> _EXERCISE DETAILS_
Below are some records; copy them word for word and drop the pictures.
··· DATA TO EXAMINE ···
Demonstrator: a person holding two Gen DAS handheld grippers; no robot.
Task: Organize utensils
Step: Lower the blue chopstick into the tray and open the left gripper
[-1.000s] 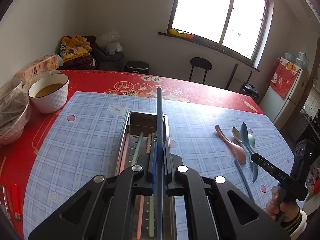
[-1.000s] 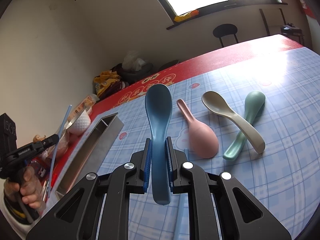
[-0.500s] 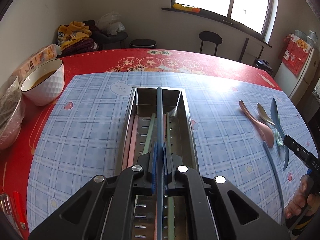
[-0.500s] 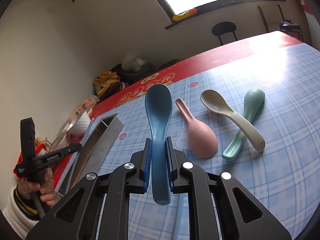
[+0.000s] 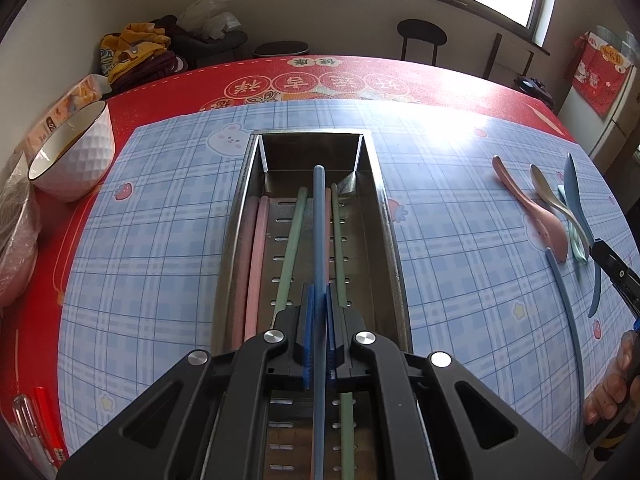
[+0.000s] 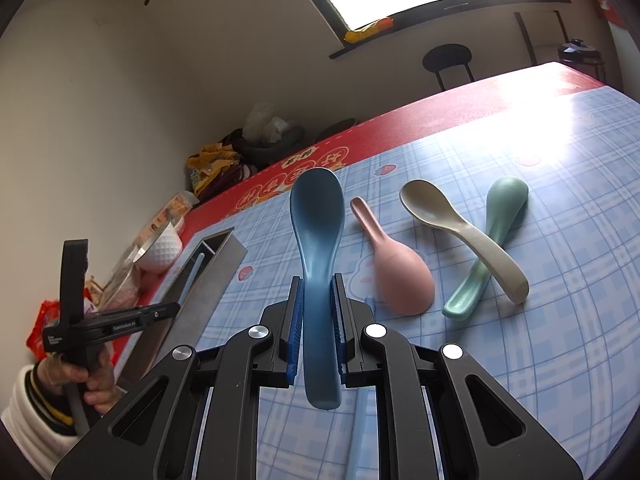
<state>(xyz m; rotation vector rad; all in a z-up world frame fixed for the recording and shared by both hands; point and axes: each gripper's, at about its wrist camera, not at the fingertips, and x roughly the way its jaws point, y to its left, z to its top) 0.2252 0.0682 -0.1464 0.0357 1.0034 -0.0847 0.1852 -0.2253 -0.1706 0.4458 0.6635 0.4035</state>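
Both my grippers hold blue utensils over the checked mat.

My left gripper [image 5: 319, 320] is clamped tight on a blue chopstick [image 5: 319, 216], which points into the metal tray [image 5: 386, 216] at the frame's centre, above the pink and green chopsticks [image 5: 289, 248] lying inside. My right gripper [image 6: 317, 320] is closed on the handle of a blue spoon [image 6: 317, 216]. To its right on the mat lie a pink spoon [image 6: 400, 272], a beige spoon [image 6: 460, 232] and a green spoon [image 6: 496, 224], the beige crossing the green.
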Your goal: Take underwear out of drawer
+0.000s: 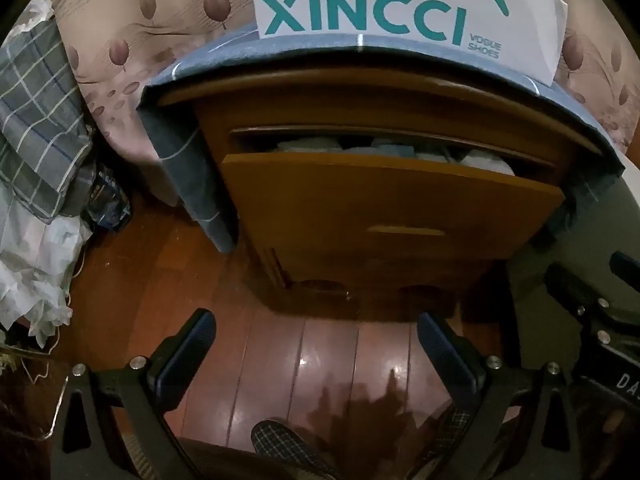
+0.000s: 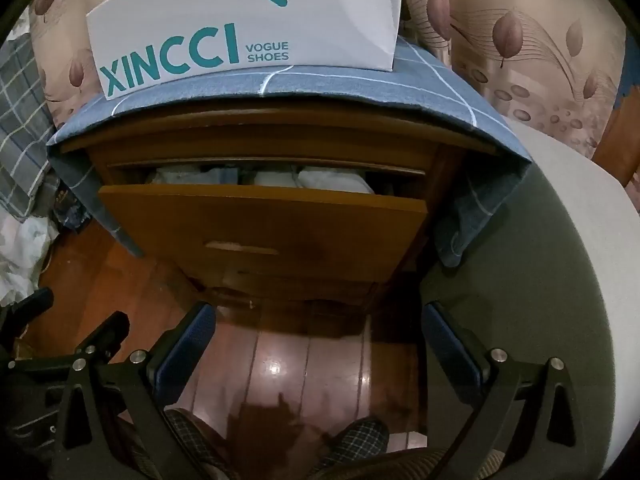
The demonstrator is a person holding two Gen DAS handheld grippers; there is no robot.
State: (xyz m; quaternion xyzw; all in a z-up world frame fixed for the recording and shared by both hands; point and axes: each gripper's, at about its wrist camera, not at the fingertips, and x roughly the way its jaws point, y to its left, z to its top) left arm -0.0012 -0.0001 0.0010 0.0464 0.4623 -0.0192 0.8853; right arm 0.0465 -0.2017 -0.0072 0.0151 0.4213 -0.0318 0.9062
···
> _WRITTEN RESPONSE_
Demonstrator: a person holding two Gen DAS handheld grippers; no robot.
Task: Organize utensils
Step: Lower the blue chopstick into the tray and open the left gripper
[-1.000s] 
[-1.000s] 
[-0.500s] 
[-0.500s] 
[+0.000s] 
[+0.000s] 
<state>(xyz m; rotation vector rad; all in a z-up world frame fixed for the recording and shared by both hands; point and axes: each gripper's, at about its wrist camera, not at the fingertips, and x roughly the way its jaws point, y to its left, z to its top) 0.2252 0.0682 -0.1464 0.0357 1.0034 -0.0847 0.1852 -0.2253 -0.1706 0.4458 0.6635 0.4035</state>
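Both my grippers hold blue utensils over the checked mat.

My left gripper [image 5: 319, 320] is clamped tight on a blue chopstick [image 5: 319, 216], which points into the metal tray [image 5: 386, 216] at the frame's centre, above the pink and green chopsticks [image 5: 289, 248] lying inside. My right gripper [image 6: 317, 320] is closed on the handle of a blue spoon [image 6: 317, 216]. To its right on the mat lie a pink spoon [image 6: 400, 272], a beige spoon [image 6: 460, 232] and a green spoon [image 6: 496, 224], the beige crossing the green.
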Your goal: Take underwear out of drawer
+0.000s: 
+0.000s: 
The demonstrator is a person holding two Gen DAS handheld grippers; there is no robot.
State: (xyz m; quaternion xyzw; all in a z-up world frame fixed for the recording and shared by both hands; point and axes: each gripper's, at about its wrist camera, not at the fingertips, and x roughly the way its jaws point, y to its left, z to its top) left arm -0.0012 -0.0001 0.0010 0.0464 0.4623 -0.0192 0.8853; right arm 0.0465 -0.2017 -0.0072 0.0151 0.4213 -0.0318 0.9062

The output for this exercise is finished.